Exercise aim:
No pictures go into the output, which should consist only of the lines from the first line of the data through the line with "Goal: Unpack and", copied exactly.

Data extract:
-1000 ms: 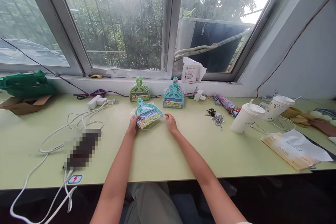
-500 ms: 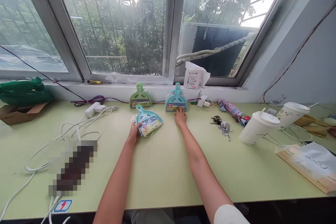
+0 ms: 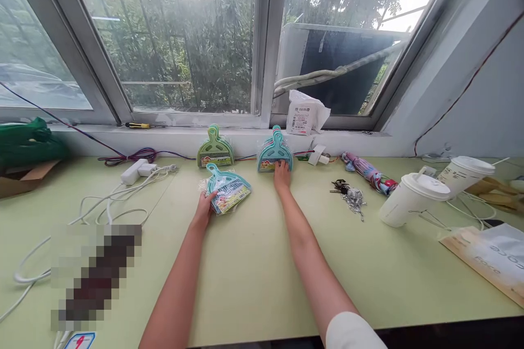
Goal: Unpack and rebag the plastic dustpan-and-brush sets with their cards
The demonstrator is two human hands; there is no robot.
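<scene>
My left hand (image 3: 203,207) is closed on the left edge of a wrapped blue dustpan set (image 3: 230,192), thumb on top, tilted low over the green table. My right hand (image 3: 281,174) reaches to the front of a stack of blue dustpan sets (image 3: 273,151) that leans upright against the wall below the window. Its fingers touch the lower right of the front set; whether they grip it is unclear. A stack of green dustpan sets (image 3: 215,147) leans on the same wall, just behind the set at my left hand.
Keys (image 3: 347,195), a folded umbrella (image 3: 368,172) and two white cups (image 3: 413,199) are on the right. White cables and a power adapter (image 3: 133,172) lie left. A tissue pack (image 3: 305,113) stands on the sill (image 3: 241,136).
The fingers of my right hand have shifted slightly up and right on the front of the blue stack. My left hand still holds its dustpan set, and the view has shifted a little.
</scene>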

Answer to this task:
-1000 ms: 
-500 ms: 
+0 ms: 
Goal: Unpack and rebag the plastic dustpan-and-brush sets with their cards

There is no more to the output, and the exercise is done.